Vonnegut published his first novel, Player Piano, in 1952. The novel was reviewed positively but was not commercially successful. In the nearly 20 years that followed, Vonnegut published several novels that were only marginally successful, such as Cat’s Cradle (1963) and God Bless You, Mr. Rosewater (1964). Vonnegut’s breakthrough was his commercially and critically successful sixth novel, Slaughterhouse-Five. The book’s anti-war sentiment resonated with its readers amidst the ongoing Vietnam War and its reviews were generally positive. After its release, Slaughterhouse-Five went to the top of The New York Times Best Seller list, thrusting Vonnegut into fame. He was invited to give speeches, lectures and commencement addresses around the country and received many awards and honors.

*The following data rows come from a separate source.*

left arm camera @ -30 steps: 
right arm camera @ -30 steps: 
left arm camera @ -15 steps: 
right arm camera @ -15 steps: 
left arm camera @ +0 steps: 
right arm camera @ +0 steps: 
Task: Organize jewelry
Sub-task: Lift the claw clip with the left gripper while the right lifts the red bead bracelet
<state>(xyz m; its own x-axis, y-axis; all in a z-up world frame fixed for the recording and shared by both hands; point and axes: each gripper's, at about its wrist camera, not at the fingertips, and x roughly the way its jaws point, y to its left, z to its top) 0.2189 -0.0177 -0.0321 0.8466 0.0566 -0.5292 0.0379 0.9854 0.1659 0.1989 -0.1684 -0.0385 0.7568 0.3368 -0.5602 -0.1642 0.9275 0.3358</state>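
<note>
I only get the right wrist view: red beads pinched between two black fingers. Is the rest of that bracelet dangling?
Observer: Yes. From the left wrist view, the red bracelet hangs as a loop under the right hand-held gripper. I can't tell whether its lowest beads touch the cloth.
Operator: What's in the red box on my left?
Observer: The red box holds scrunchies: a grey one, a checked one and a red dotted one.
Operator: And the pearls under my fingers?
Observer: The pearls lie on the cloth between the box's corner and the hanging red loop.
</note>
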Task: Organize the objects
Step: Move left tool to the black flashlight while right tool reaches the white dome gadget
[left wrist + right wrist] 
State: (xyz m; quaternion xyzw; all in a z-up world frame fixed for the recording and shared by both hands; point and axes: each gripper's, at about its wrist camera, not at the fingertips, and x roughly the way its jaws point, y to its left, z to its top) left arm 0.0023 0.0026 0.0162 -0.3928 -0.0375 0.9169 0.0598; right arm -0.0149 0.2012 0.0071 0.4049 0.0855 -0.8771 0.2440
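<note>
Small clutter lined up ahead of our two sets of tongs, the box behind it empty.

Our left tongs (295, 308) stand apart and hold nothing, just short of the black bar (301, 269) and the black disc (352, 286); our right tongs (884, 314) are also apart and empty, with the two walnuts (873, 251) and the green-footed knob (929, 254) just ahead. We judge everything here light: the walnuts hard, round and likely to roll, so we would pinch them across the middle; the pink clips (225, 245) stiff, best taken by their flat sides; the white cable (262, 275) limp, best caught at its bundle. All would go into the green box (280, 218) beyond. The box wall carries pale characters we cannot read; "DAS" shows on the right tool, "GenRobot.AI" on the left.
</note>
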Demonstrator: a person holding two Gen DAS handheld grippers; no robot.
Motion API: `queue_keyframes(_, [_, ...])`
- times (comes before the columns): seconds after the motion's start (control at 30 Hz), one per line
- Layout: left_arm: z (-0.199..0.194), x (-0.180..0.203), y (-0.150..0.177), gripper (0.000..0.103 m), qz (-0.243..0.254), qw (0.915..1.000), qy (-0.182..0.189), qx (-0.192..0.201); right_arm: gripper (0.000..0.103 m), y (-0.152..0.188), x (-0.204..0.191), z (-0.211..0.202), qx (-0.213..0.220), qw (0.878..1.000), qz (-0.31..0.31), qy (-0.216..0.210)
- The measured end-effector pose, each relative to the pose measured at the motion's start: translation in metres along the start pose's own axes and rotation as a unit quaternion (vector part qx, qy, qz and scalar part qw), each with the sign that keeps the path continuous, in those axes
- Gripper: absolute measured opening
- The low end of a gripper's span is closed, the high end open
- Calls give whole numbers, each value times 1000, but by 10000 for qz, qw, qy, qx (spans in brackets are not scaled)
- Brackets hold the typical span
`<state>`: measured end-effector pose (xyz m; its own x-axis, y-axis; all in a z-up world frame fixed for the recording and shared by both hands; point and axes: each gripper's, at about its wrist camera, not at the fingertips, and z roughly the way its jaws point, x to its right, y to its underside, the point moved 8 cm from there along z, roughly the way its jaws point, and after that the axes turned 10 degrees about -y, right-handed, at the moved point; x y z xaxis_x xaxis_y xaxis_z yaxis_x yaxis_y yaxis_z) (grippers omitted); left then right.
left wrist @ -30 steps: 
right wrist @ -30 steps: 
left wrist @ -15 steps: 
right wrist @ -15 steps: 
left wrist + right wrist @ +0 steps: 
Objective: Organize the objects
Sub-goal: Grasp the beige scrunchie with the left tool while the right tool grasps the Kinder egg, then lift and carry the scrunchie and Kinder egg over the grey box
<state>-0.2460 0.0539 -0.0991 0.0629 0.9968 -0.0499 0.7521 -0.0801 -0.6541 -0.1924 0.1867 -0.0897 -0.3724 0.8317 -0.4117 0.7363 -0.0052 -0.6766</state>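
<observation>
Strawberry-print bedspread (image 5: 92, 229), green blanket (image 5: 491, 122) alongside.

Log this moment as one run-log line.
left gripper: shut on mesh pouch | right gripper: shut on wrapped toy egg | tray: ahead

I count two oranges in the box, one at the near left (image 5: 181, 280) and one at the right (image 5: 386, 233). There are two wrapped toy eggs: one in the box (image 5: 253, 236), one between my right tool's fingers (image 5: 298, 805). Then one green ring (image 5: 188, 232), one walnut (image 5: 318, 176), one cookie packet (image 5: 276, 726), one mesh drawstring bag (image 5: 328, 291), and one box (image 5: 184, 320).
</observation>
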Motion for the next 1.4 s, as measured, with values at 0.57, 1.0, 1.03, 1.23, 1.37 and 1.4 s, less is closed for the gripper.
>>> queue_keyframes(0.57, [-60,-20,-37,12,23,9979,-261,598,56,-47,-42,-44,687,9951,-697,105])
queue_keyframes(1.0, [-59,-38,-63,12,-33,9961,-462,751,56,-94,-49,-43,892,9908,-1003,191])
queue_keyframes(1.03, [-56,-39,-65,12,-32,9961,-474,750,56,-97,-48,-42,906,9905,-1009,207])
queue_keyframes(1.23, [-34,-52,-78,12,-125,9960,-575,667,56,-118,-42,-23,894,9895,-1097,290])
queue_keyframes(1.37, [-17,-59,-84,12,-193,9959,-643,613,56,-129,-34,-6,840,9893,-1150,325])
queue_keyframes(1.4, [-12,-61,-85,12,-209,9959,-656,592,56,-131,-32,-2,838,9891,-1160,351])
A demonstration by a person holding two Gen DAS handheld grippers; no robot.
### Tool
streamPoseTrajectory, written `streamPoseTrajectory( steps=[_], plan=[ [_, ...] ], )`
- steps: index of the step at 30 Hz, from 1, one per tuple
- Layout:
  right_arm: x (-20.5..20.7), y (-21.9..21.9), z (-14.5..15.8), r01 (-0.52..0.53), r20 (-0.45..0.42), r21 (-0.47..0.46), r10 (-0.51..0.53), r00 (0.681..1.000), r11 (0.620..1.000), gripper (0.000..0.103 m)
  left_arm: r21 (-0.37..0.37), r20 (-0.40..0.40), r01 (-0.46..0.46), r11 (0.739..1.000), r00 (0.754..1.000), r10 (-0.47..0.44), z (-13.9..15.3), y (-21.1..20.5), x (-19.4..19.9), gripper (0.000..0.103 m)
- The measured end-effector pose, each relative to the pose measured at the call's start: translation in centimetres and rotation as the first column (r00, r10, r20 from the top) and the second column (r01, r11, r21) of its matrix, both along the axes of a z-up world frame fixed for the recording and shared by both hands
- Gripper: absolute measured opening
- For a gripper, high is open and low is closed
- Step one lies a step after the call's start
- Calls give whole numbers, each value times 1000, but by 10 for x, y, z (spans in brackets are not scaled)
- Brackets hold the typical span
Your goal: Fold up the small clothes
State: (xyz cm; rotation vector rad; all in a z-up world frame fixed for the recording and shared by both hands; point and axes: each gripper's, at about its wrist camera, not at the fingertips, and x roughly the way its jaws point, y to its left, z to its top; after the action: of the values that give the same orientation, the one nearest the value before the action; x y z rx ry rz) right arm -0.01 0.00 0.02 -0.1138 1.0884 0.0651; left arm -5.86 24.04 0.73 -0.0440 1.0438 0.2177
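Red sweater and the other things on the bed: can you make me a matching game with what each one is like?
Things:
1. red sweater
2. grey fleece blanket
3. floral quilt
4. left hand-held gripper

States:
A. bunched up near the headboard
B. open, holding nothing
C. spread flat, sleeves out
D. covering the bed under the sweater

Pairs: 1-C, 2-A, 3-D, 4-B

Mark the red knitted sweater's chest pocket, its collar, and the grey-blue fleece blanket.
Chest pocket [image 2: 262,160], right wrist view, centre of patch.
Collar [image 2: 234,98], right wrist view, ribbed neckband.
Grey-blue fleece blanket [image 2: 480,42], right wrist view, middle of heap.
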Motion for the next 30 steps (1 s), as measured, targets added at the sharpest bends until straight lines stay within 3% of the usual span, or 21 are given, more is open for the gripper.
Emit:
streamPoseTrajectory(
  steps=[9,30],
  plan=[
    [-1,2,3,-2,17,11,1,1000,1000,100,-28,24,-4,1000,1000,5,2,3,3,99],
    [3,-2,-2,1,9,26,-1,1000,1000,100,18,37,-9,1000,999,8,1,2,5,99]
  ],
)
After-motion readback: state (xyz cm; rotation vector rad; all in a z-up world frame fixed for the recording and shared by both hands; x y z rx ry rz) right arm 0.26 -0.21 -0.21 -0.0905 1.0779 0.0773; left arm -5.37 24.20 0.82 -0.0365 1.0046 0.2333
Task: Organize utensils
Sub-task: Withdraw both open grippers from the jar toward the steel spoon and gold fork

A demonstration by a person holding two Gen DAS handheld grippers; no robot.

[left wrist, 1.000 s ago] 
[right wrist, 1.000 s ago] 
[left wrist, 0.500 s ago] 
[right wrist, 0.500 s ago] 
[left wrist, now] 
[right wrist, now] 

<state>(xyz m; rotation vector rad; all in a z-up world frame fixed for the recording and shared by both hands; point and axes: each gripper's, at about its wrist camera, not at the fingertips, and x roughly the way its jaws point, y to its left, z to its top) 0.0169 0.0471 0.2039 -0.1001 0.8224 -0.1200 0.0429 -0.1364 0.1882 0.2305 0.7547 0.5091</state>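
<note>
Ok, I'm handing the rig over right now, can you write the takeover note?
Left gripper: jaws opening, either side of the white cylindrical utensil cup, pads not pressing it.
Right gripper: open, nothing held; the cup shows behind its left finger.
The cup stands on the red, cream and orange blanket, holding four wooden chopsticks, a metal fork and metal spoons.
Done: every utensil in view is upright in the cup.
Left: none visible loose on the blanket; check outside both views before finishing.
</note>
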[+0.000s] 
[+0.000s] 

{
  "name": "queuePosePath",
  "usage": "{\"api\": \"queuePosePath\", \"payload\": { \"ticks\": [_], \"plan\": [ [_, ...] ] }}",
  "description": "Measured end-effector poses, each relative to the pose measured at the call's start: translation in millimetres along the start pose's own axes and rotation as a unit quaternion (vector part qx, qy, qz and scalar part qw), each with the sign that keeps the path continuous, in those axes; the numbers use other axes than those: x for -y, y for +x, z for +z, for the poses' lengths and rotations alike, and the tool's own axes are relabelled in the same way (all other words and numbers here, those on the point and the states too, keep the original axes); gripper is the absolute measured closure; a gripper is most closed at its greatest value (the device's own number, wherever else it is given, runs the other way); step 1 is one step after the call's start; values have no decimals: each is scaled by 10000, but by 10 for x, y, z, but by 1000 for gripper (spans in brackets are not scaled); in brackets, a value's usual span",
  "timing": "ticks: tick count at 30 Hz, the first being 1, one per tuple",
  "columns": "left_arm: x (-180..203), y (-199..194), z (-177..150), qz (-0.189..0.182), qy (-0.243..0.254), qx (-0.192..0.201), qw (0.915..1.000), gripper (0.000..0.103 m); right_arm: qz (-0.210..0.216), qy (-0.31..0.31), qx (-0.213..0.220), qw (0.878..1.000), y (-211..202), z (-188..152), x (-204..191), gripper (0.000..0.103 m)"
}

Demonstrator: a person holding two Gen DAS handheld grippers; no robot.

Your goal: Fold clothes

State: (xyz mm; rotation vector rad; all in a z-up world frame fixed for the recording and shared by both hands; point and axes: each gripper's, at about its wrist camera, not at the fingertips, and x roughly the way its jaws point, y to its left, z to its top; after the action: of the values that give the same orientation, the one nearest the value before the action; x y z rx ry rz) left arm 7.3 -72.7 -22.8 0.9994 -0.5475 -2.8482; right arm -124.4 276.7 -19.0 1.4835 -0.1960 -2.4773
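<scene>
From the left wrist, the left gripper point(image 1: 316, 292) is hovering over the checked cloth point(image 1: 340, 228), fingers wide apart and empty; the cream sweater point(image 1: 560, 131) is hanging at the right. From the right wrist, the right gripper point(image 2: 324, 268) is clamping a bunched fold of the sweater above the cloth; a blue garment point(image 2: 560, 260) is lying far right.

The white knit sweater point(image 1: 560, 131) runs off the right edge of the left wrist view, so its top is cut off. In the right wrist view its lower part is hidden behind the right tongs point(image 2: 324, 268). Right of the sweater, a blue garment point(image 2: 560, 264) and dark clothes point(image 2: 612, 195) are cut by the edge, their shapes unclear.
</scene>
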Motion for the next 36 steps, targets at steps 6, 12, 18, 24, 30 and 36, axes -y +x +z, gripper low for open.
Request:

Later in his career, Vonnegut published several autobiographical essays and short-story collections, including Fates Worse Than Death(1991), and A Man Without a Country (2005). After his death, he was hailed as a morbidly comical commentator on the society in which he lived and as one of the most important contemporary writers. Vonnegut’s son Mark published a compilation of his father’s unpublished compositions, titled Armageddon in Retrospect. In 2017, Seven Stories Press published Complete Stories, a collection of Vonnegut’s short fiction including 5 previously unpublished stories. Complete Stories was collected and introduced by Vonnegut friends and scholars Jerome Klinkowitz and Dan Wakefield. Numerous scholarly works have examined Vonnegut’s writing and humor.